Hegel
“Hegel” del 1994 è l’ultimo album di Lucio Battisti, che morirà quattro anni dopo la pubblicazione senza lasciare altra musica dietro di sé. È anche il punto più estremo della collaborazione con il “giocoliere di parole” Pasquale Panella. Che cos’altro avrebbero potuto inventare i due dopo cinque album assieme e in particolare dopo questo gioco virtuosistico in cui testi a sfondo filosofico incontrano arrangiamenti sintetici e le riconoscibilissime melodie di Battisti? Qualcuno afferma che il loro sodalizio si sarebbe comunque sciolto poiché giunto all’epilogo naturale. Comunque stiano le cose, “Hegel” è un disco controverso, respingente per alcuni e intrigante per altri, il manifesto di un modo di far musica unico, distintivo, persino rivoluzionario, un atto d’accusa al carattere sedato e prevedibile della canzone italiana.
Per cominciare, i testi di “Hegel” nascono prima delle musiche. Certo, avviene uno scambio collaborativo fra Battisti e Panella in cui i materiali vengono in parte riadattati, ma mai come nell’album del ’94 si ha la sensazione che il cantante faccia i salti mortali per intonare le parole messe in fila da Panella.
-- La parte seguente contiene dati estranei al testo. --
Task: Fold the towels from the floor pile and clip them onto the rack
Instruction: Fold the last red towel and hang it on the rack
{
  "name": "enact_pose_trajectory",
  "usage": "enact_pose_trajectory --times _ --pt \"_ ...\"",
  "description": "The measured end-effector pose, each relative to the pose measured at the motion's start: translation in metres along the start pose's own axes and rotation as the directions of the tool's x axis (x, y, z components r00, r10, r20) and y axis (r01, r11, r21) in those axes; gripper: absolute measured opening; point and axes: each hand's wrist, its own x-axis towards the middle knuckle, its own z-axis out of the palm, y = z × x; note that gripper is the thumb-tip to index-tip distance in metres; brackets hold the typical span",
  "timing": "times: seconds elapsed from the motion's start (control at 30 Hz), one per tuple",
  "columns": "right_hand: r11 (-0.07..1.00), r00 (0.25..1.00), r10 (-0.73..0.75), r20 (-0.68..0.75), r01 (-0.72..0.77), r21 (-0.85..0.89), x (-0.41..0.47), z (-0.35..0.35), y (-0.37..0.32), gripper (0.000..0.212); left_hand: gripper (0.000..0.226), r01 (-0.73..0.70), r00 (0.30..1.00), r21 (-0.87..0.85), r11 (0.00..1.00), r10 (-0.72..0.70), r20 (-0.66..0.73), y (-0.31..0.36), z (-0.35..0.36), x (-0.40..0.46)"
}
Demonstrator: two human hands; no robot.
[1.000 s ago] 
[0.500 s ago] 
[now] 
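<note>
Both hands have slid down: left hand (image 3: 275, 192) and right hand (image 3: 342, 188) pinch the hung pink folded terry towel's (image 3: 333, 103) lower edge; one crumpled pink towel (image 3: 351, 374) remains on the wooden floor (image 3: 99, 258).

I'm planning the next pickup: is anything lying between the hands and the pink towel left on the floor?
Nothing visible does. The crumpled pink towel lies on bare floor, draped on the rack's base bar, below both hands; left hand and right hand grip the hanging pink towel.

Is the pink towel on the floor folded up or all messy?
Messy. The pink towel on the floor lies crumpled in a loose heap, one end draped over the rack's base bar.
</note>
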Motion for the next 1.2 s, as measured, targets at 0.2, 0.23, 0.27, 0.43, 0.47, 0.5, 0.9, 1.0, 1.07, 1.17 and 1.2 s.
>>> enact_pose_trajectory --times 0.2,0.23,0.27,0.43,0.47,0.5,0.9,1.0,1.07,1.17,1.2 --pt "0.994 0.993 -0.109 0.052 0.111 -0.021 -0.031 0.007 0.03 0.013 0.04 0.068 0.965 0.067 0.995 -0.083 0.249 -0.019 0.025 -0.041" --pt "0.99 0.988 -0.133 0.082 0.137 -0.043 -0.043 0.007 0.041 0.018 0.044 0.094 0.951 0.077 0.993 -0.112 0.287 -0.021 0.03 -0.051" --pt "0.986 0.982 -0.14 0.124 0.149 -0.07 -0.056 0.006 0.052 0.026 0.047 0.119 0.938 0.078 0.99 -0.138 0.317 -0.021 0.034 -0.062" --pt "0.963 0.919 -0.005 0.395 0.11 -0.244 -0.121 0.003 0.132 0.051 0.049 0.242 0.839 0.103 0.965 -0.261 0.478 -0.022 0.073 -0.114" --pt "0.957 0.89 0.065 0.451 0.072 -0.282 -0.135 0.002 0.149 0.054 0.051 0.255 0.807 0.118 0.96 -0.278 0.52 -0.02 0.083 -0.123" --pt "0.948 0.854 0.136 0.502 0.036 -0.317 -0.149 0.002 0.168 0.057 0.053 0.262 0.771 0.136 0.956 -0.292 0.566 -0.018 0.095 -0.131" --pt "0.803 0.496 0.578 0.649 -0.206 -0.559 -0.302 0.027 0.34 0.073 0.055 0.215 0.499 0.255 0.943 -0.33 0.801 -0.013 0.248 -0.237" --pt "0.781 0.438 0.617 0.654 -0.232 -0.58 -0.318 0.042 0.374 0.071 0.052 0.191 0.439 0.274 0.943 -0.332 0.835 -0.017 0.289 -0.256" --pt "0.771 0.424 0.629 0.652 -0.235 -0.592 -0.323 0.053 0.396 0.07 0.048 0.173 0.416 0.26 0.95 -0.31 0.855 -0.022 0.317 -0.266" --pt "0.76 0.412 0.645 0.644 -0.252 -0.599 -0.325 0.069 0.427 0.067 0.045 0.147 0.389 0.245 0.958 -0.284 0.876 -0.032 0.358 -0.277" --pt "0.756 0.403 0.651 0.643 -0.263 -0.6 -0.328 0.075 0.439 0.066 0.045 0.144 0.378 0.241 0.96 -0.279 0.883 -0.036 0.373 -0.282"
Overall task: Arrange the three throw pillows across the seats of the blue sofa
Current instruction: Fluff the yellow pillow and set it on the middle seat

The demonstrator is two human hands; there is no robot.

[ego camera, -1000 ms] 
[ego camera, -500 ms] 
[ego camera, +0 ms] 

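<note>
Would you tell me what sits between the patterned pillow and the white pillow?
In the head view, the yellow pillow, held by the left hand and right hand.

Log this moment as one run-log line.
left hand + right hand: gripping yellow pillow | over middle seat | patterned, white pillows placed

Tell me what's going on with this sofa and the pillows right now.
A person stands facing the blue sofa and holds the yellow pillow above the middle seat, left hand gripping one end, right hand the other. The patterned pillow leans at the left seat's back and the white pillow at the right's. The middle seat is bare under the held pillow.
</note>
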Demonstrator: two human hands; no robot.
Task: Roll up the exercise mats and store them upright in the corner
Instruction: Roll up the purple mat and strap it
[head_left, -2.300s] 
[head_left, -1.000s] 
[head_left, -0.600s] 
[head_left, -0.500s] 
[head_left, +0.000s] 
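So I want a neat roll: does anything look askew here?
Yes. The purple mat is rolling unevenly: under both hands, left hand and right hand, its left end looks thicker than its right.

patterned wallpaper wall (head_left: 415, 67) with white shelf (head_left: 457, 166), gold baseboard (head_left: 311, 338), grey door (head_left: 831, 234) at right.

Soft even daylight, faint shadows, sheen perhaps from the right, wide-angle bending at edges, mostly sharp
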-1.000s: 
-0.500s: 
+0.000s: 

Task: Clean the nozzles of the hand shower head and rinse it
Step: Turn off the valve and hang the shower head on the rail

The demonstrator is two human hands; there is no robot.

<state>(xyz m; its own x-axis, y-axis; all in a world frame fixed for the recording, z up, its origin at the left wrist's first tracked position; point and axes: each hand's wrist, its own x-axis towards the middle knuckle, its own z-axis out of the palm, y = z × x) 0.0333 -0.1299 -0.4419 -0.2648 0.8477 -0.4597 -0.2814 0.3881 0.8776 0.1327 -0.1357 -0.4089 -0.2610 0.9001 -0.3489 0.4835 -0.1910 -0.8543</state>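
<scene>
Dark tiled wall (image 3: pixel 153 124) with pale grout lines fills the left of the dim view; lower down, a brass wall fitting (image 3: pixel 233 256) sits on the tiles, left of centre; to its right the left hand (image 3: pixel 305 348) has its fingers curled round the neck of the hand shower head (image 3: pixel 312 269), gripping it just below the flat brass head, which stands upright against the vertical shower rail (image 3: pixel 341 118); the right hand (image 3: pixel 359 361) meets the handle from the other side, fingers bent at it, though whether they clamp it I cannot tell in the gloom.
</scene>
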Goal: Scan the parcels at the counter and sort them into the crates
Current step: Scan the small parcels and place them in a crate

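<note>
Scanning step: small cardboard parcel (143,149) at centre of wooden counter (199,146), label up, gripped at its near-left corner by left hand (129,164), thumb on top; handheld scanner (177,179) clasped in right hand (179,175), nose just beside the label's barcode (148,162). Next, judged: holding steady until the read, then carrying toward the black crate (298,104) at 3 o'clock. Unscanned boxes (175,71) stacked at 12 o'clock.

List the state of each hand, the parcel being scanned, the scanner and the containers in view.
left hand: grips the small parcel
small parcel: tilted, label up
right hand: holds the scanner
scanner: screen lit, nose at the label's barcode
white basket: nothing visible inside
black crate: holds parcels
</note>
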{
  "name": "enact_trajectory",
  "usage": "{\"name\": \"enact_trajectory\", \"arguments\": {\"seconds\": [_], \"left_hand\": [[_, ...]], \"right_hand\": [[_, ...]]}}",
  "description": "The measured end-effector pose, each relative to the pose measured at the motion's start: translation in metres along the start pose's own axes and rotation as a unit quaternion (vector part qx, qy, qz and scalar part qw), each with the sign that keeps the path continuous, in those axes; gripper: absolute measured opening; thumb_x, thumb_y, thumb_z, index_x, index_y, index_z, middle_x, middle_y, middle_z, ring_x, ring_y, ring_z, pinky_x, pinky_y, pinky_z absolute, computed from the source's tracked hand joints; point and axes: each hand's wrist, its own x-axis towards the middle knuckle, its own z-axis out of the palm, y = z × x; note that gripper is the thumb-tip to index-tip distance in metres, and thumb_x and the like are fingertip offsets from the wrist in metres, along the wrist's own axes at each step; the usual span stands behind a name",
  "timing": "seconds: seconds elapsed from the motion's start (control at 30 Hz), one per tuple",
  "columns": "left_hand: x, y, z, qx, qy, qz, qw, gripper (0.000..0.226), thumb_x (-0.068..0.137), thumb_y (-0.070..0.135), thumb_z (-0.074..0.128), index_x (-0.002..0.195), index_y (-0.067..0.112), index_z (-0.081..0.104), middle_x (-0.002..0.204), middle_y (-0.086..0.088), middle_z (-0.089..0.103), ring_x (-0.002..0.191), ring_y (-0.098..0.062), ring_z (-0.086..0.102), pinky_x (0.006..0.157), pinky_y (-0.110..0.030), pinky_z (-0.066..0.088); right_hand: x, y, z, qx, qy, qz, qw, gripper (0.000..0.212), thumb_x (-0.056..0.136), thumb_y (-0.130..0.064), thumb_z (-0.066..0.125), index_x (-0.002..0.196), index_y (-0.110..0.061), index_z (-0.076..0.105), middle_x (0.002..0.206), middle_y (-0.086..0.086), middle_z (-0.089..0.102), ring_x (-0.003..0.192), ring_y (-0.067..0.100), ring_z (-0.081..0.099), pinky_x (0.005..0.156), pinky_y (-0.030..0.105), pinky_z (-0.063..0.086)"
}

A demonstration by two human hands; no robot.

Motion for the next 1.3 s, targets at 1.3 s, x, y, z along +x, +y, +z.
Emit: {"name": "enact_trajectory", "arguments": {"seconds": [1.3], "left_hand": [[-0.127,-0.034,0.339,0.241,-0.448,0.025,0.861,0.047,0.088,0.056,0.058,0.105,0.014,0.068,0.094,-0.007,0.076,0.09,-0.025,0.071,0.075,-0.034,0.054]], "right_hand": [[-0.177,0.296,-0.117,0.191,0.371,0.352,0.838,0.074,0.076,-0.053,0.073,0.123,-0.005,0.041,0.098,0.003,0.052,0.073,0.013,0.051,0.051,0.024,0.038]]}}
Il quale, intervistato da Repubblica prima dell’uscita del disco, lo racconta come una cosa aliena dal “perbenismo immondo, cantabile e ballabile” della canzone. “L’Italia è attraversata dalla canzoncina, dalla musica leggera, questa cosa acquietante, torporosa, analgesica, democristiana, berlusconiana”. E perciò presenta il disco così: “È che un giorno, io, schifato dell’essere al mondo un frequentatore della cantina, cioè della canzone carina, ad un certo punto scrissi, un dì, non altro, non più, non forse che un disco chiamato Hegel”.
L’album vive di un meraviglioso gioco di contrasti e rimandi. “Vogliono la verità? Vogliono la semplicità? Gliela do nella sua forma più pura, più estrema: la filosofia”, dice Panella. Ecco allora “Hegel”, la canzone, dove la vita e l’opera del filosofo sono ovviamente re-immaginate, con versi assurdi come “Ricordo il suo bel nome Hegel Tubinga / Ed io avrei masticato la sua tuta da ginnastica” e riferimenti alla “Fenomenologia dello spirito” o forse alla storia personale del pensatore nel passaggio “Chi di noi il governato e chi il governatore / Son fatti che attengono alla storia / Chi fosse la provincia e chi l’impero”. E poi c’è “Tubinga”, dal nome della città dove il filosofo tedesco studiò, con l’immagine del motorino di un frullatore dentro la testa di Seneca. Tutto l’album, in realtà, è un fuoco d’artificio, un gioco d’incastri di parole ardito che spinge fan e commentatori ad avanzare strane interpretazioni, come quella secondo cui dietro alla figura di Hegel ci sarebbe Mogol.
I testi di Panella s’accompagnano a musiche elettroniche essenziali, con arrangiamenti eseguiti da tre soli musicisti: Andy Duncan (batteria, percussioni, programmazione), Lyndon Connah (chitarra, tastiera, programmazione) e lo stesso Battisti (chitarra). Il suono è freddo, ha ben poco di umano, le canzoni si basano su ritmiche se si ripetono in modo quasi ipnotico. La forma-canzone è sovvertita, mal si sposerebbe del resto a questa idea di canzone che viene riadattata all’eloquio ubriacante di Battisti, che riesce a intonare i versi di Panella in modo spericolato eppure naturale. In alcuni passaggi riemerge lo spirito melodico che ha reso celebre il cantante di Poggio Bustone, che si congeda usando il suo registro più alto, quasi un canto privo di corpo, nell’ultima canzone “La voce del viso”.
L’album esce il 29 settembre 1994, una data che nel calendario battistiano ha una certa importanza. Sulla copertina, che ricollega il lavoro agli altri “album bianchi” scritti con Panella, campeggia una grande, enigmatica lettera “E”. Ed enigmatico suona tutto il disco, che non resta a lungo nella classifica dei più venduti, lontano dai best seller italiani di quell’anno come Jovanotti e Laura Pausini. Col passare degli anni, però, si è compresa la portata dell’album e delle ultime opere di Battisti. Diceva lo scrittore e sceneggiatore Vincenzo Cerami con un certo ottimismo: “L’incontro con il poeta Pasquale Panella, a mio parere, ha offerto a Battisti la possibilità di esprimere il meglio di sé. Forse per un po’ di tempo ancora si continueranno a canticchiare le sue vecchie canzoni, ma le migliori sono senz’altro quelle scritte negli anni ’80 e ’90. Sono canzoni più ricche di echi e di sensi, di contaminazioni, di suoni, di scarti linguistici”.